- _Record set_:
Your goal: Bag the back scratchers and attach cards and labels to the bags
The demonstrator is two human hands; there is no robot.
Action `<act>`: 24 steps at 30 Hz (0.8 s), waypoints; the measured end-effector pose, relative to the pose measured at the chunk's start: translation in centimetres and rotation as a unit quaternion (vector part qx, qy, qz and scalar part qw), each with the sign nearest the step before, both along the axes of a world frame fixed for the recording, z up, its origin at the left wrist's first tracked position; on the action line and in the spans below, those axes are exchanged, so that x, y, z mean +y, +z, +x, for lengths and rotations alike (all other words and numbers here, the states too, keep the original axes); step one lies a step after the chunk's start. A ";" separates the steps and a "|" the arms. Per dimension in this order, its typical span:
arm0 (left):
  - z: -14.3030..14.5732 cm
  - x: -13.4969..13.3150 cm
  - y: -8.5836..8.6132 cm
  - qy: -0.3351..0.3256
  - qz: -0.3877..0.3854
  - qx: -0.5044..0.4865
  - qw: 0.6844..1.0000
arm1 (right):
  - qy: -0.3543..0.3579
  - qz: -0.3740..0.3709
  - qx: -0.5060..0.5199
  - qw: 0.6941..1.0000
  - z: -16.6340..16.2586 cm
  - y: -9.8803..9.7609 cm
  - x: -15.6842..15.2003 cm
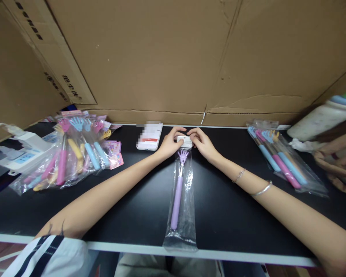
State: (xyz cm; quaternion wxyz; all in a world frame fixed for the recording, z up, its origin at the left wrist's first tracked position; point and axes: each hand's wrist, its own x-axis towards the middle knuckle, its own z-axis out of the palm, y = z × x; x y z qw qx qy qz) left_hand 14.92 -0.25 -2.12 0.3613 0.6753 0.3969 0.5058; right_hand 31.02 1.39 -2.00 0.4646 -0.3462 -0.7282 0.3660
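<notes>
A purple back scratcher with a hand-shaped head (pixel 178 184) lies inside a long clear plastic bag (pixel 187 215) on the black table (pixel 132 200), pointing away from me. My left hand (pixel 169 144) and my right hand (pixel 203 143) meet at the bag's far end. Both pinch its white header card (pixel 185 141) between thumb and fingers. Bracelets sit on my right wrist.
A pile of bagged scratchers in pink, blue and yellow (pixel 72 150) lies at the left, beside a white power strip (pixel 25 148). A white phone (pixel 150 135) rests near my left hand. More bagged scratchers (pixel 279 157) lie at the right, by a bottle (pixel 320 119). Cardboard walls (pixel 173 57) close off the back.
</notes>
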 end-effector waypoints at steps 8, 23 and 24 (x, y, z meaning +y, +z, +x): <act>0.1 -0.1 0.1 -0.009 0.001 -0.007 1.000 | -0.024 0.026 0.017 0.999 0.0 0.1 -0.2; 0.1 -0.1 0.1 -0.022 -0.007 -0.030 0.999 | -0.025 0.005 0.022 0.999 0.2 -0.2 0.1; 0.1 -0.1 0.1 -0.021 -0.007 -0.028 0.999 | -0.027 0.004 0.022 0.999 0.2 -0.2 0.1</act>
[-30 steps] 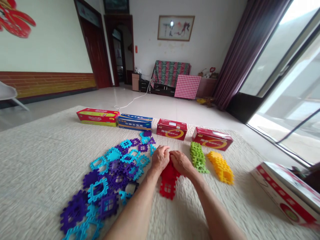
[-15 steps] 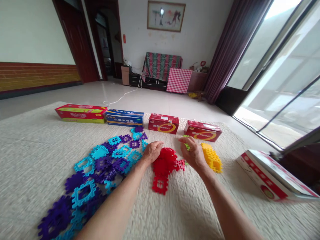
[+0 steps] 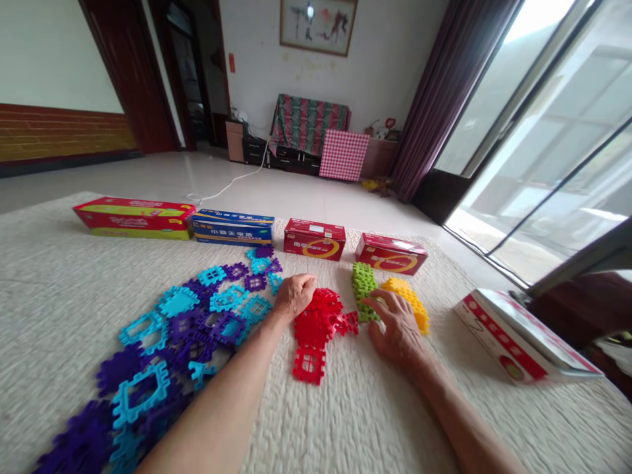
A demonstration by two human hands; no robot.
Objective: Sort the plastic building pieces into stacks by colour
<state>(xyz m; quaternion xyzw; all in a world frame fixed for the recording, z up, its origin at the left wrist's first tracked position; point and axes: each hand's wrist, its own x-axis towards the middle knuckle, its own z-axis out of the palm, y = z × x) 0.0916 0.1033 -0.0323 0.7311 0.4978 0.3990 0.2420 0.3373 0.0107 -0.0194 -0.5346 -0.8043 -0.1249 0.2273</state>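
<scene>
A big scatter of purple and cyan tiles (image 3: pixel 187 322) is spread on the cream mat (image 3: pixel 345 421) left of the hands, and four cartons are lined up along the far edge. The red tiles (image 3: pixel 316 326), toothed square frames, are laid in a flat strip mid-mat. The left hand (image 3: pixel 295 294) is rested on their far end, fingers curled; a grip can't be told. The right hand (image 3: pixel 397 326) is laid down with fingers spread, tips touching the green stack (image 3: pixel 364 289) beside the yellow stack (image 3: pixel 412 299). Chinese characters are printed on the blue carton (image 3: pixel 232 227), too small to be read.
</scene>
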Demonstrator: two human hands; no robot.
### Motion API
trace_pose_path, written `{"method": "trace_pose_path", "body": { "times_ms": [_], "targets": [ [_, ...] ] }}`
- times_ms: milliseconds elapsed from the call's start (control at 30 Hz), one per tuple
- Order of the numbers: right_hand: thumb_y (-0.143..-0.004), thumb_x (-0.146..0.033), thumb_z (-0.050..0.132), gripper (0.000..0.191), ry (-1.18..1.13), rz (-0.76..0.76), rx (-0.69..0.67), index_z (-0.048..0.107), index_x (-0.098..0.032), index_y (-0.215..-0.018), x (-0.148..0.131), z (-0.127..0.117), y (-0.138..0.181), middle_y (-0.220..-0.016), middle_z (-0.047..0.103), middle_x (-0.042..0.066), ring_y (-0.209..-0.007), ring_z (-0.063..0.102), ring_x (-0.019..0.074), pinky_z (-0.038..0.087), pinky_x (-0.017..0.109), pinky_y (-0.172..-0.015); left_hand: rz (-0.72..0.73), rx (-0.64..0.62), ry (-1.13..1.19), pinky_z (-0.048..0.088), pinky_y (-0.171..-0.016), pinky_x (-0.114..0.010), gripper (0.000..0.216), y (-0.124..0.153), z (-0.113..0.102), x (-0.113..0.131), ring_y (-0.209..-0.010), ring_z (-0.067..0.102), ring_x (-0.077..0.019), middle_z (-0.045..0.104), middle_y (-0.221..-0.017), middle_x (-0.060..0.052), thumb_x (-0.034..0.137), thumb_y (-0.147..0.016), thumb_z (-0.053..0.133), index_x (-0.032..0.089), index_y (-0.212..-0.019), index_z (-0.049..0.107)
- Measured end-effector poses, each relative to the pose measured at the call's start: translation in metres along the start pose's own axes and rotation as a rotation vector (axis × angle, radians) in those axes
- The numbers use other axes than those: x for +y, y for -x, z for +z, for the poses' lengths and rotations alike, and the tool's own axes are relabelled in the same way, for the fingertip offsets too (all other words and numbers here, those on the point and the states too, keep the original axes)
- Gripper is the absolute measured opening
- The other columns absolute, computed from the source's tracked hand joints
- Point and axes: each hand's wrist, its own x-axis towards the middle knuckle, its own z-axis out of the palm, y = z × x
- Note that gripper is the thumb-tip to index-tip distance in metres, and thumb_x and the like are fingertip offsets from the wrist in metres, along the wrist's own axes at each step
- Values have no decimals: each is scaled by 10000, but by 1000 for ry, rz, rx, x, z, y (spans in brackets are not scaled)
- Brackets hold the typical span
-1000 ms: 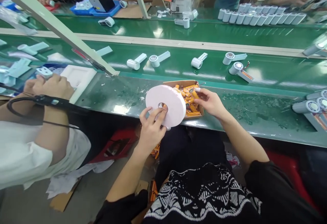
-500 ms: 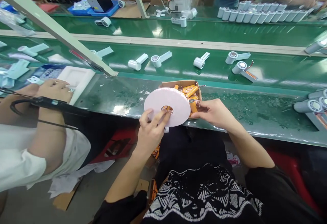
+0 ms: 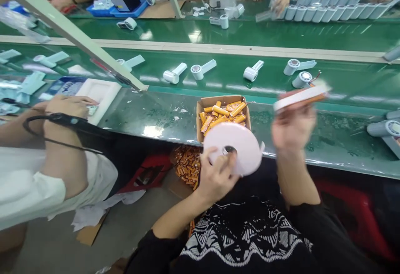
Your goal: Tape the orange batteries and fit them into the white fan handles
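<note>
My left hand (image 3: 217, 172) holds a wide, flat white roll of tape (image 3: 245, 147) in front of the bench edge, with fingers at its dark centre hole. A loose tape end sticks out at the roll's right side. Raised over the bench to the right, my right hand (image 3: 293, 128) is blurred by motion. Its fingers are closed around a long white piece (image 3: 300, 98) with orange along its lower side; the blur hides what it is. Beyond the roll stands an open cardboard box (image 3: 200, 120) of orange cylindrical batteries (image 3: 221, 110).
Pale blue handheld fan bodies (image 3: 175, 74) lie along the green conveyor (image 3: 218, 86). More fan bodies (image 3: 384, 128) rest at the right. A carton of orange batteries (image 3: 187, 165) sits below the bench. A co-worker's hands (image 3: 68, 107) work at left beside a white foam tray (image 3: 106, 99).
My right hand has left the battery box and risen to the right with the white-and-orange piece. My left hand has brought the roll down and right, uncovering more of the box.
</note>
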Motion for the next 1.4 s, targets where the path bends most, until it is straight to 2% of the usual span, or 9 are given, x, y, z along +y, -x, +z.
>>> {"method": "trace_pose_path", "body": {
  "times_ms": [100,233,333,433,500,733,900,1233,1400],
  "targets": [
    [-807,-649,922,622,-138,-373,141,630,-352,-1268,-7,-37,-79,-1195,713,-40,-1265,700,124,659,222,-918,-230,-57,-110,489,-1171,-621,505,11,-12,-59,-1317,548,-426,714,-1132,-150,411,-872,828,221,-1335,758],
    [-624,-481,1073,799,29,-194,132,647,-410,-1296,8,-102,-91,-1034,730,-47,-965,767,185,703,396,-811,-743,-285,-173,385,-1277,-662,682,12,-20,-174,-1401,496,-464,659,-1308,-212,450,-795,816,130,-1388,708],
    [-439,-430,1091,799,249,-58,332,710,-326,-1133,17,-171,-55,-868,739,-45,-827,810,268,712,580,-872,-706,-279,-167,297,-1333,-667,606,-3,-18,-197,-1498,436,-454,597,-1464,-205,400,-842,716,170,-1401,677],
    [-414,-508,1088,744,464,109,436,759,-350,-1063,14,-240,-28,-820,795,12,-837,835,369,697,669,-903,-442,-112,-147,345,-1322,-614,464,-55,3,-163,-1493,461,-405,600,-1468,-166,365,-942,624,220,-1380,672],
    [-423,-537,1088,720,481,164,477,759,-384,-1046,10,-271,-21,-808,812,16,-815,839,387,708,670,-862,-197,-246,17,434,-1270,-534,441,-120,39,-129,-1381,574,-339,659,-1406,-123,376,-1007,572,253,-1421,660],
    [-598,-437,1063,687,552,241,485,783,-222,-1187,10,-285,-5,-884,855,50,-847,868,308,737,414,-812,196,-728,85,466,-1213,-534,633,-383,283,-8,-1443,552,-378,570,-1615,-172,483,-1106,489,227,-1685,480],
    [-707,-394,1035,618,543,249,412,784,-230,-1247,7,-291,10,-946,873,73,-824,869,305,742,394,-760,216,-876,-43,513,-1150,-534,466,-446,383,41,-1422,585,-426,628,-1536,-186,421,-1063,616,248,-1485,712],
    [-723,-395,1013,551,595,220,332,794,-225,-1198,7,-279,1,-899,869,56,-786,864,314,754,431,-748,479,-835,16,542,-979,-374,344,-391,297,-36,-1166,684,-282,746,-1246,-104,288,-1006,712,184,-1334,712],
    [-695,-422,1020,548,625,185,326,802,-221,-1156,5,-274,0,-873,866,49,-804,869,313,746,405,-743,780,-855,-10,486,-1082,-404,290,-345,298,-46,-1324,607,-304,764,-1311,-132,55,-923,653,171,-1155,783]
  ]
}}
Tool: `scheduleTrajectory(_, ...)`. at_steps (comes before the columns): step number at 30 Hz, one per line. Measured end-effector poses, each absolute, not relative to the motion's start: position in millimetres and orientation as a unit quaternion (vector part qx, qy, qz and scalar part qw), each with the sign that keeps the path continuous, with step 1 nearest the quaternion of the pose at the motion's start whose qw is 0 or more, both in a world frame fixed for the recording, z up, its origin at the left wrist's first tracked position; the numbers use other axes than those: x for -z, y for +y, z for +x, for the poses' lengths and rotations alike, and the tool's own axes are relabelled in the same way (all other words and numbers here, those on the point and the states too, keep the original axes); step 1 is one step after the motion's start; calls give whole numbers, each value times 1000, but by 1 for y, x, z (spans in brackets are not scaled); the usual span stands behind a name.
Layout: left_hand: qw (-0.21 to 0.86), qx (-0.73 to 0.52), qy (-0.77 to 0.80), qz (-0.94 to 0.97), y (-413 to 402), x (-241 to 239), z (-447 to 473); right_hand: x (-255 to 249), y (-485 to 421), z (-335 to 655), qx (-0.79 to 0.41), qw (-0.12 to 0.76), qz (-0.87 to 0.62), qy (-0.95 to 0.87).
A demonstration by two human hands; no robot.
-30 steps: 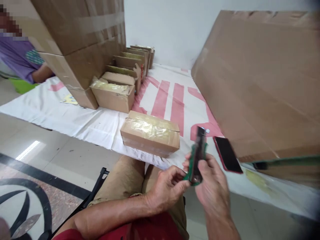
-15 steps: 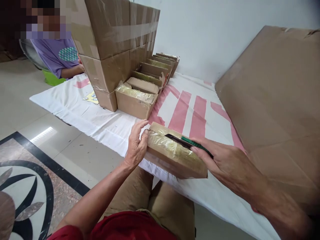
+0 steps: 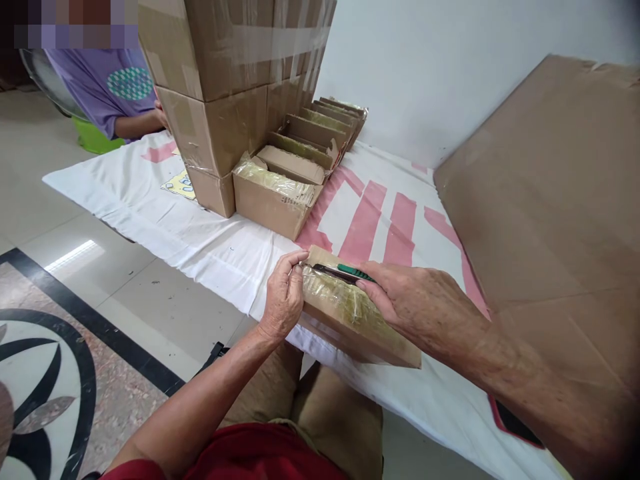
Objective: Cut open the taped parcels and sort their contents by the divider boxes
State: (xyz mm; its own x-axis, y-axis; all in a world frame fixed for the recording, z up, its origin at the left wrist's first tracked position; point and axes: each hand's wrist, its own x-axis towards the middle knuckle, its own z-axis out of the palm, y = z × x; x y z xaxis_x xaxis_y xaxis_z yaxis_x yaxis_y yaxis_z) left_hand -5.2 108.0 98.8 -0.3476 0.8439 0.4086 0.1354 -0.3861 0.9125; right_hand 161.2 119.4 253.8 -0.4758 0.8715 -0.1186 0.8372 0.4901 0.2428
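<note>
A small cardboard box (image 3: 350, 333) lies at the table's front edge, its top covered with shiny, wrinkled clear tape over a yellowish strip. My left hand (image 3: 284, 293) grips the box's left end, thumb near the top corner and fingers along the end. In my right hand (image 3: 400, 290) is a utility knife (image 3: 354, 271) with a green and black handle. Its dark blade lies low along the taped top, the tip close to my left fingers. Whether the blade is through the tape, I cannot tell.
Opened cardboard boxes (image 3: 275, 200) stand in a row beyond, beside a tall stack of taped cartons (image 3: 235, 127). A large cardboard sheet or carton (image 3: 545, 200) rises at right. A white cloth (image 3: 210, 250) covers the table. Behind the stack is a person in a purple shirt (image 3: 95, 93).
The utility knife has moved left along the box top, toward my left hand, with my right hand following. My left hand stays on the box end. The view has shifted slightly.
</note>
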Motion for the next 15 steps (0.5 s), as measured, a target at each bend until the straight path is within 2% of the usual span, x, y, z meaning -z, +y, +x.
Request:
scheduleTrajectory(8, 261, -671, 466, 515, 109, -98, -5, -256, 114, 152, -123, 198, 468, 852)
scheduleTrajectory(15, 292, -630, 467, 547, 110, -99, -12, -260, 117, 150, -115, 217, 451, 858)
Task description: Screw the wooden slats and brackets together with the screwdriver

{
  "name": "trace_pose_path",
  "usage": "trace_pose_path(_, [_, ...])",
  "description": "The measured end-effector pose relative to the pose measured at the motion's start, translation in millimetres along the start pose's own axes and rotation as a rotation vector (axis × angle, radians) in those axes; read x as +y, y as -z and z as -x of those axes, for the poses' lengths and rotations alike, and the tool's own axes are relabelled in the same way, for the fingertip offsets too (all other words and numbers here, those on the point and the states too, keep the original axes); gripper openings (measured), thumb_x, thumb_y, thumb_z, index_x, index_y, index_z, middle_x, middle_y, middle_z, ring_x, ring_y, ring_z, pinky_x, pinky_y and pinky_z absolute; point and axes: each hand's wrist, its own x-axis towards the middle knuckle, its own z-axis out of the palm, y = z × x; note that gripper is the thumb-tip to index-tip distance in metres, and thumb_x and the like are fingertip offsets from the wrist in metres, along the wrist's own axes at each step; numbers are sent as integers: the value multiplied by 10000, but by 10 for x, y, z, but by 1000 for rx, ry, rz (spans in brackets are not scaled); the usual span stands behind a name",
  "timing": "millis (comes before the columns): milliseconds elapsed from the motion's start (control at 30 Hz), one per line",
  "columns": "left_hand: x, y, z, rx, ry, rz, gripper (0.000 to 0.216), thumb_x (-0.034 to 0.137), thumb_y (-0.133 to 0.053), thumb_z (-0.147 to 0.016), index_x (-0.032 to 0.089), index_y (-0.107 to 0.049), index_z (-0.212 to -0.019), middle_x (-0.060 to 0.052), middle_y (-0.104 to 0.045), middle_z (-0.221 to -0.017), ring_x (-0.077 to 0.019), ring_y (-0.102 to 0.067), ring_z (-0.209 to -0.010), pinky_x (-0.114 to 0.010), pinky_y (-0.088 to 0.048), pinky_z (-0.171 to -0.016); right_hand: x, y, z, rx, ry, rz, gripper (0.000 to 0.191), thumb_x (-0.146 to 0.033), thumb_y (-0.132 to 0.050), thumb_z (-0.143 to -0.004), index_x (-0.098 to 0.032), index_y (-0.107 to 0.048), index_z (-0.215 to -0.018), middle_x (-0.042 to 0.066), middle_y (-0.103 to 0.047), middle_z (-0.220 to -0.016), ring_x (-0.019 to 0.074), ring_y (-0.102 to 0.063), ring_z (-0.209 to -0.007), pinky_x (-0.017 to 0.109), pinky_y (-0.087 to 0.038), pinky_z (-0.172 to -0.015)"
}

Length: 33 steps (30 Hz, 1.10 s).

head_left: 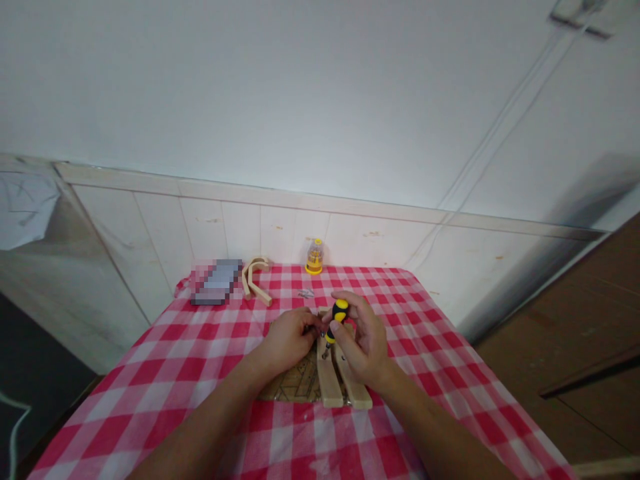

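My right hand point(367, 340) is wrapped round a yellow and black screwdriver point(340, 311). The tool tilts downward, its metal tip at a hole in the left wooden strip point(329, 383). Beside that lies a second wooden strip point(357, 392), partly under my right hand. My left hand point(293, 340) has its fingers pressed together at the upper left edge of the left strip; anything between the fingertips is hidden. Both strips rest on a brown board with dark line patterns point(295, 385), which my left hand partly covers.
A red-and-white checked cloth point(210, 373) covers the table. Small metal pieces point(305, 293) lie beyond my hands. Near the wall stand a yellow-based clear container point(315, 258), curved wooden pieces point(256, 280) and a blurred dark-edged flat object point(217, 283).
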Motion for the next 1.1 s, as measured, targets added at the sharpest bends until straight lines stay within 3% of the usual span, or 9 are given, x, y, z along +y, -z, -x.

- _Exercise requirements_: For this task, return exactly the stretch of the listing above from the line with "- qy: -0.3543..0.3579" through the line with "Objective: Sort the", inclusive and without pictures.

- _Answer area_:
  - qy: -0.3543..0.3579
  - qz: -0.3740..0.3709
  - qx: -0.5060..0.5199
  - qw: 0.6941..1.0000
  - z: -16.6340..16.2586 cm
  - y: -9.8803..9.7609 cm
  - x: -15.6842..15.2003 cm
State: (xyz cm; quaternion wxyz; all in a world frame fixed for the recording, z up, its origin at the left wrist's first tracked position; point and axes: each hand's wrist, its own x-axis towards the middle knuckle, its own z-axis out of the palm, y = z × x; x y z qw qx qy qz) left_hand 14.92 -0.25 -2.12 0.3613 0.6753 0.3969 0.5058; right_hand 31.02 1.39 -2.00 0.4646 -0.3462 -0.7282 0.3660
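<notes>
A purple back scratcher with a hand-shaped head (pixel 178 184) lies inside a long clear plastic bag (pixel 187 215) on the black table (pixel 132 200), pointing away from me. My left hand (pixel 169 144) and my right hand (pixel 203 143) meet at the bag's far end. Both pinch its white header card (pixel 185 141) between thumb and fingers. Bracelets sit on my right wrist.
A pile of bagged scratchers in pink, blue and yellow (pixel 72 150) lies at the left, beside a white power strip (pixel 25 148). A white phone (pixel 150 135) rests near my left hand. More bagged scratchers (pixel 279 157) lie at the right, by a bottle (pixel 320 119). Cardboard walls (pixel 173 57) close off the back.
</notes>
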 end-effector waypoints at steps 8, 23 and 24 (x, y, z meaning +y, +z, +x): <act>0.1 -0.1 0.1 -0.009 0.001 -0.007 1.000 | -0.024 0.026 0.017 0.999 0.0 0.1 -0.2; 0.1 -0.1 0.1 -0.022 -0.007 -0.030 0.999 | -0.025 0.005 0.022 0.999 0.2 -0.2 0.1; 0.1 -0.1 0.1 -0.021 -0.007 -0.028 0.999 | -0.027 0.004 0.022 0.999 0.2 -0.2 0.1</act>
[-30 steps] 
[-15 steps] 
[+0 steps] 
A demonstration by two human hands; no robot.
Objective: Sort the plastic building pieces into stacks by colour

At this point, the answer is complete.